All of the listing below must be repeated word for word. Pictures are the only thing to omit.

(Source information)

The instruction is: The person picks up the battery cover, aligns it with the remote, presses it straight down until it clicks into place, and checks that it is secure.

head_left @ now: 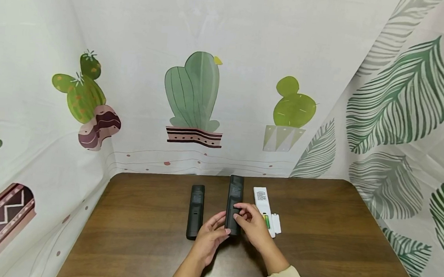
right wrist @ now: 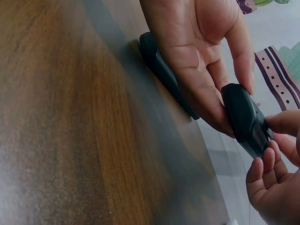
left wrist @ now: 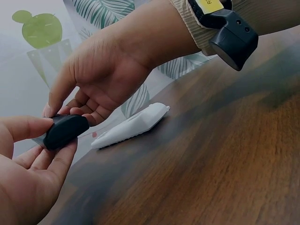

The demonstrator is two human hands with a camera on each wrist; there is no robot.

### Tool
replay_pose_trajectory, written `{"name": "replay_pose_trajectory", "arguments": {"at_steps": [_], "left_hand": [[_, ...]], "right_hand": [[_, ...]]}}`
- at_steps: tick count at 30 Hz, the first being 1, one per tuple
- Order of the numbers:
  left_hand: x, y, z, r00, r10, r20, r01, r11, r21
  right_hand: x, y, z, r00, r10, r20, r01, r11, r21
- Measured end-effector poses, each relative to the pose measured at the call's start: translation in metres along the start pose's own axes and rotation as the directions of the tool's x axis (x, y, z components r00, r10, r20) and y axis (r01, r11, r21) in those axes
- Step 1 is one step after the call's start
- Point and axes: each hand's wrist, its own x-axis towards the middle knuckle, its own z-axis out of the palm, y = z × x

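Observation:
A black remote [head_left: 235,191] is held above the table, its back with a label facing up. My left hand [head_left: 210,240] grips its lower end from the left, thumb on one side and fingers beneath, as the left wrist view also shows at the remote's end [left wrist: 68,131]. With thumb and fingertips, my right hand [head_left: 254,226] pinches the remote's right side around the middle of its back. In the right wrist view the right fingers touch the black remote [right wrist: 243,117] near a thin edge; whether that is a loose cover I cannot tell.
Another black remote [head_left: 195,212] lies to the left on the brown wooden table [head_left: 140,236]. To the right lies a white remote [head_left: 261,199] with its battery compartment open, a green battery [head_left: 266,220] showing, and a white cover [head_left: 275,223] beside it. A printed cloth hangs behind.

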Motion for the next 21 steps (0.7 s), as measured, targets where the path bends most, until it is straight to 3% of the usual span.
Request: {"name": "replay_pose_trajectory", "arguments": {"at_steps": [7,15,21], "left_hand": [[-0.001,0.0,0.0,1.0,0.002,0.006,-0.002,1.0,0.001],[-0.001,0.0,0.0,1.0,0.002,0.011,-0.002,1.0,-0.012],[-0.002,0.001,0.0,1.0,0.003,0.01,-0.002,1.0,-0.02]], "right_hand": [[0.0,-0.002,-0.001,1.0,0.013,0.005,-0.013,1.0,-0.008],[0.014,0.034,0.005,0.998,0.022,-0.061,-0.021,1.0,0.008],[0.018,0.04,0.005,0.992,0.032,-0.123,-0.032,0.999,0.003]]}}
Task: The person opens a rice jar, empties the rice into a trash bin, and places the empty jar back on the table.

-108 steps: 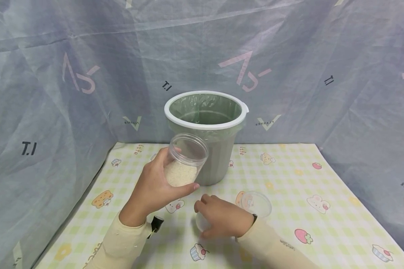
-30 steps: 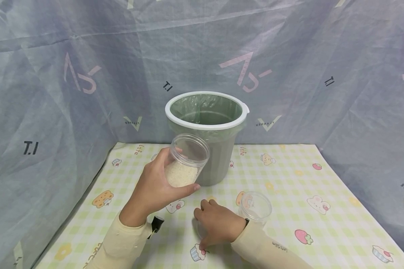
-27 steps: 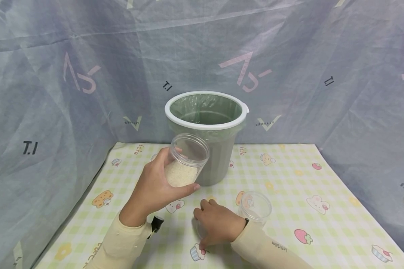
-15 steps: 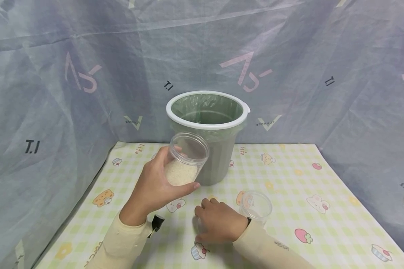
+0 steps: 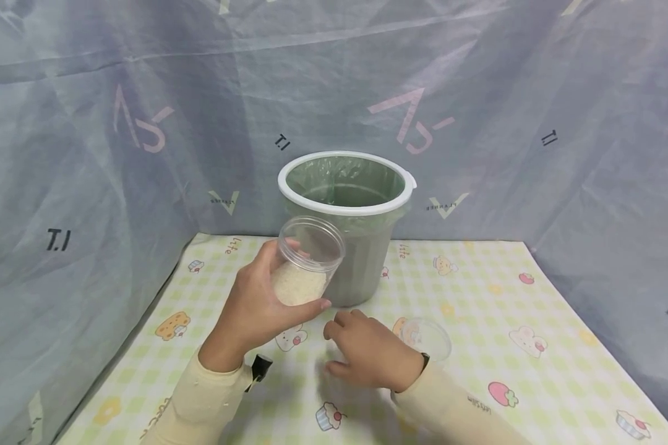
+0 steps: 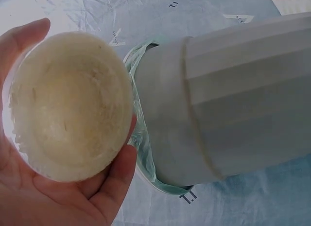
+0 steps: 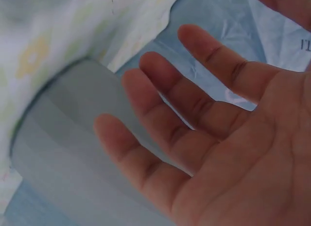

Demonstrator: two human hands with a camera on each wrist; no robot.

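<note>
My left hand (image 5: pixel 256 303) grips a clear plastic jar (image 5: pixel 312 244) without a lid, about half full of pale rice-like grains (image 5: pixel 299 283). The jar is tilted, its mouth just in front of the grey bin. In the left wrist view, the jar's base (image 6: pixel 70 107) faces the camera, with fingers and thumb around its side. My right hand (image 5: pixel 373 349) hovers over the cloth with fingers loosely bent; its palm (image 7: pixel 252 167) holds nothing in the right wrist view. Beside that wrist is a clear round container or lid (image 5: pixel 448 340), partly covered; I cannot tell which.
A grey bin (image 5: pixel 362 266) with a white rim (image 5: pixel 345 210) and a green liner bag (image 5: pixel 312 176) stands at the table's back. A checked cloth (image 5: pixel 479 303) with printed cartoons covers the table. Grey-blue fabric (image 5: pixel 228 93) hangs behind and at both sides.
My right hand has risen off the cloth and its thumb has spread from the fingers; the clear round edge beneath it no longer shows. My left hand and the jar stay nearly still.
</note>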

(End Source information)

## Solution to this task
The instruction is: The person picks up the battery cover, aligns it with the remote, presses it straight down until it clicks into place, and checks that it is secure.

head_left @ now: 
right wrist @ now: 
left wrist @ now: 

The demonstrator is two human hands with a camera on each wrist; there is no robot.

### Tool
replay_pose_trajectory, written `{"name": "replay_pose_trajectory", "arguments": {"at_steps": [_], "left_hand": [[_, ...]], "right_hand": [[_, ...]]}}`
- at_steps: tick count at 30 Hz, the first being 1, one per tuple
- Order of the numbers:
  left_hand: x, y, z, r00, r10, r20, r01, r11, r21
  right_hand: x, y, z, r00, r10, r20, r01, r11, r21
- Measured end-effector poses, each relative to the pose measured at the call's start: translation in metres along the start pose's own axes and rotation as the directions of the tool's x axis (x, y, z components r00, r10, r20) and y axis (r01, r11, r21) in those axes
- Step 1 is one step after the call's start
- Point and axes: each hand's wrist, its own x-axis towards the middle knuckle, its own z-axis out of the palm, y = z × x

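Observation:
A black remote [head_left: 235,191] is held above the table, its back with a label facing up. My left hand [head_left: 210,240] grips its lower end from the left, thumb on one side and fingers beneath, as the left wrist view also shows at the remote's end [left wrist: 68,131]. With thumb and fingertips, my right hand [head_left: 254,226] pinches the remote's right side around the middle of its back. In the right wrist view the right fingers touch the black remote [right wrist: 243,117] near a thin edge; whether that is a loose cover I cannot tell.
Another black remote [head_left: 195,212] lies to the left on the brown wooden table [head_left: 140,236]. To the right lies a white remote [head_left: 261,199] with its battery compartment open, a green battery [head_left: 266,220] showing, and a white cover [head_left: 275,223] beside it. A printed cloth hangs behind.
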
Motion for the next 21 steps (0.7 s), as measured, targets where the path bends most, until it is straight to 3% of the usual span.
Request: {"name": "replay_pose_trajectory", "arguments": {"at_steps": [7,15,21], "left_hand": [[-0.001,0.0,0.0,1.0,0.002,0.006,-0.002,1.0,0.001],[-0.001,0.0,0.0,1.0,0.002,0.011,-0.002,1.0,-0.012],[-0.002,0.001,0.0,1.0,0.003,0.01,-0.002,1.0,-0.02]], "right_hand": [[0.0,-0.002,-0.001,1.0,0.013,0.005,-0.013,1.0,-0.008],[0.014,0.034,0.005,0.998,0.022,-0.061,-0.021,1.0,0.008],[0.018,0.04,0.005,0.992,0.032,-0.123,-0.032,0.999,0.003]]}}
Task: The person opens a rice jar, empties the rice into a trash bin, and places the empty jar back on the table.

-108 steps: 
-30 steps: 
-27 steps: 
-15 steps: 
+0 steps: 
+0 steps: 
+0 steps: 

Demonstrator: two human hands with a camera on each wrist; no robot.

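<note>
My left hand (image 5: pixel 256 303) grips a clear plastic jar (image 5: pixel 312 244) without a lid, about half full of pale rice-like grains (image 5: pixel 299 283). The jar is tilted, its mouth just in front of the grey bin. In the left wrist view, the jar's base (image 6: pixel 70 107) faces the camera, with fingers and thumb around its side. My right hand (image 5: pixel 373 349) hovers over the cloth with fingers loosely bent; its palm (image 7: pixel 252 167) holds nothing in the right wrist view. Beside that wrist is a clear round container or lid (image 5: pixel 448 340), partly covered; I cannot tell which.
A grey bin (image 5: pixel 362 266) with a white rim (image 5: pixel 345 210) and a green liner bag (image 5: pixel 312 176) stands at the table's back. A checked cloth (image 5: pixel 479 303) with printed cartoons covers the table. Grey-blue fabric (image 5: pixel 228 93) hangs behind and at both sides.
My right hand has risen off the cloth and its thumb has spread from the fingers; the clear round edge beneath it no longer shows. My left hand and the jar stay nearly still.
</note>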

The output shown is complete.